| Exercise details |
Reproduce exactly, from the data that follows, the line with "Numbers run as", the line with "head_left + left", and every line that lies between them.

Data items
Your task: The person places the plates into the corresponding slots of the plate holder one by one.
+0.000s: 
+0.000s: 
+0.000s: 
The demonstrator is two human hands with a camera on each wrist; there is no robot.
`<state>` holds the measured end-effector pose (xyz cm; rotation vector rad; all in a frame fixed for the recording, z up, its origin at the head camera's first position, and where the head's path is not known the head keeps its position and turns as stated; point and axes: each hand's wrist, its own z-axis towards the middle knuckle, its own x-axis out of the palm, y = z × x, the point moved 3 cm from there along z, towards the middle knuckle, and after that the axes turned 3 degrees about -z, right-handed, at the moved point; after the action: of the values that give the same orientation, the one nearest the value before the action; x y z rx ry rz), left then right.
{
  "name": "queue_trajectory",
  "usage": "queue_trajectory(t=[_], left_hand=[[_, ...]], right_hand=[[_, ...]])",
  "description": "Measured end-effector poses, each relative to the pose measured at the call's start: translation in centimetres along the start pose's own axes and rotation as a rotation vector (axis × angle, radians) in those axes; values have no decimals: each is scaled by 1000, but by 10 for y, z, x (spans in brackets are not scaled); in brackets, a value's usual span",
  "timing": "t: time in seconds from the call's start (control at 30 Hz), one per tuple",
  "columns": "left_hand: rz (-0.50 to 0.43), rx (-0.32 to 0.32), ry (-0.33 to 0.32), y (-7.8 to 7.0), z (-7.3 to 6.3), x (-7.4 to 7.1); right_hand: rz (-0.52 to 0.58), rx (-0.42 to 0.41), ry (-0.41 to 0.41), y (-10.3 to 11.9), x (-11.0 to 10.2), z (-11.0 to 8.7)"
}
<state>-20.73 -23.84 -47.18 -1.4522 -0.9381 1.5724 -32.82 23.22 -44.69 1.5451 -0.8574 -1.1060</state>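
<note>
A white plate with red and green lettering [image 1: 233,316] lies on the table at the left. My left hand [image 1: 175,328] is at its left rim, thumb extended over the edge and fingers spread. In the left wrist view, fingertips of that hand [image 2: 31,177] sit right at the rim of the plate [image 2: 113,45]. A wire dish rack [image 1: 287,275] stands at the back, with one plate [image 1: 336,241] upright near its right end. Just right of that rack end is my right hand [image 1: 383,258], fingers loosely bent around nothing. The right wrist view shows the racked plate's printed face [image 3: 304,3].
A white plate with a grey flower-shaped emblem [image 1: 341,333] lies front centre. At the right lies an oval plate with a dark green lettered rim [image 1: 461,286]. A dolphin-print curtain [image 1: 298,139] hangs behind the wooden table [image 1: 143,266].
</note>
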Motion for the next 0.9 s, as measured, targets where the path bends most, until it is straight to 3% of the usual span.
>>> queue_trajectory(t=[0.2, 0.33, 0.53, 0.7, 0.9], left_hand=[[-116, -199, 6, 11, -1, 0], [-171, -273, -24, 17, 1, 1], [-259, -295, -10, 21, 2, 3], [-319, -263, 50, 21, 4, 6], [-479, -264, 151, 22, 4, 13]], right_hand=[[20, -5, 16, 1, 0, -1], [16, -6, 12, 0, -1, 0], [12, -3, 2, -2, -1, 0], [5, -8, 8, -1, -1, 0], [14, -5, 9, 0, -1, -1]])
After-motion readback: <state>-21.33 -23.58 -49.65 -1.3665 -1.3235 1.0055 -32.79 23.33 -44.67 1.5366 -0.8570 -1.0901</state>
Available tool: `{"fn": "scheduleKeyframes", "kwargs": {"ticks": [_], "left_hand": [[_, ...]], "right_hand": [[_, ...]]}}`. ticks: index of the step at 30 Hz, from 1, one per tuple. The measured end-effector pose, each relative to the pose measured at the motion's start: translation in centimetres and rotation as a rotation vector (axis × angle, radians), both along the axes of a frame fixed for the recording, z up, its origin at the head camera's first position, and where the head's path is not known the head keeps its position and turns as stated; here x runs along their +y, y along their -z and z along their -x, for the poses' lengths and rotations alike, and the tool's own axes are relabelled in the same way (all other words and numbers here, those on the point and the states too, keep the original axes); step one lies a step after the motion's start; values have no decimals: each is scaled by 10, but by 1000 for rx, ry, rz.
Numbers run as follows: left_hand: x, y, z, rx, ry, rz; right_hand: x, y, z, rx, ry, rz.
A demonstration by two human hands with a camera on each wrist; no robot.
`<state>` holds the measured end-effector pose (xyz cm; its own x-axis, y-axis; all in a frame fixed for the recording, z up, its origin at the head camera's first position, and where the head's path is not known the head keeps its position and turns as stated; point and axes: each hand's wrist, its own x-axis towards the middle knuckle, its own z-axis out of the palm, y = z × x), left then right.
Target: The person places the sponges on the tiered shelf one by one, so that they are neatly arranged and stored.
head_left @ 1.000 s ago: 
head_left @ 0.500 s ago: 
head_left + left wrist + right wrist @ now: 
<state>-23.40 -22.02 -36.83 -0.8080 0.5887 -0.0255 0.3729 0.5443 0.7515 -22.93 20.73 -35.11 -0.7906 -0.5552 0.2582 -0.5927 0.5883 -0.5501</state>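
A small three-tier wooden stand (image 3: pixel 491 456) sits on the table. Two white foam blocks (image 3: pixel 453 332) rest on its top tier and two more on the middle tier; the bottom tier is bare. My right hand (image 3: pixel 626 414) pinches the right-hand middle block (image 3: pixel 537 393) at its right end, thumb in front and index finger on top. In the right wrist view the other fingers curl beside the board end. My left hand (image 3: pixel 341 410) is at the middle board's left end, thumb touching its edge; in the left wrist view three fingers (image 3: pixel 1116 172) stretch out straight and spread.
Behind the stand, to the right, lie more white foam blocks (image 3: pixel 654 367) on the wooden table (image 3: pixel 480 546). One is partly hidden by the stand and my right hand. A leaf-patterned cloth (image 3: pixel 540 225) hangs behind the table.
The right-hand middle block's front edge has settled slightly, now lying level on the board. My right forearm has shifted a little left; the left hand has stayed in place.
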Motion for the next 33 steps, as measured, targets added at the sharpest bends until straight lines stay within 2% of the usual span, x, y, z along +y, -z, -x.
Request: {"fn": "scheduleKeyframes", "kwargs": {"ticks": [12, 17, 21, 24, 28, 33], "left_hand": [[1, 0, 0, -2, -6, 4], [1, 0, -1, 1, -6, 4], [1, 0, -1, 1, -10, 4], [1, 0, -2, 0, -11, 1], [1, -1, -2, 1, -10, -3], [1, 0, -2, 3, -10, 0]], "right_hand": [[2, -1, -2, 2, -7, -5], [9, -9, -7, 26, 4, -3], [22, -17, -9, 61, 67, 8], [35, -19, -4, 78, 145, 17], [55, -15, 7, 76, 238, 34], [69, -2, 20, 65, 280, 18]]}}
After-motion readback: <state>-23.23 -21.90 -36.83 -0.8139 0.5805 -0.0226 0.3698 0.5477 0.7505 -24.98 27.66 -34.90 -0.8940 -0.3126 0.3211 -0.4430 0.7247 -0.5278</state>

| Exercise solution |
Numbers run as follows: left_hand: x, y, z, rx, ry, rz; right_hand: x, y, z, rx, ry, rz.
A demonstration by two human hands with a camera on each wrist; no robot.
`<state>` holds the measured end-effector pose (xyz cm; its own x-axis, y-axis; all in a frame fixed for the recording, z up, its origin at the head camera's first position, and where the head's path is not known the head keeps its position and turns as stated; point and axes: each hand's wrist, its own x-axis towards the middle knuckle, its own z-axis out of the palm, y = z × x), left then right.
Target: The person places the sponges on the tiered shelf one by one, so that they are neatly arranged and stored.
head_left @ 1.000 s ago: 
head_left @ 0.500 s ago: 
head_left + left wrist + right wrist @ now: 

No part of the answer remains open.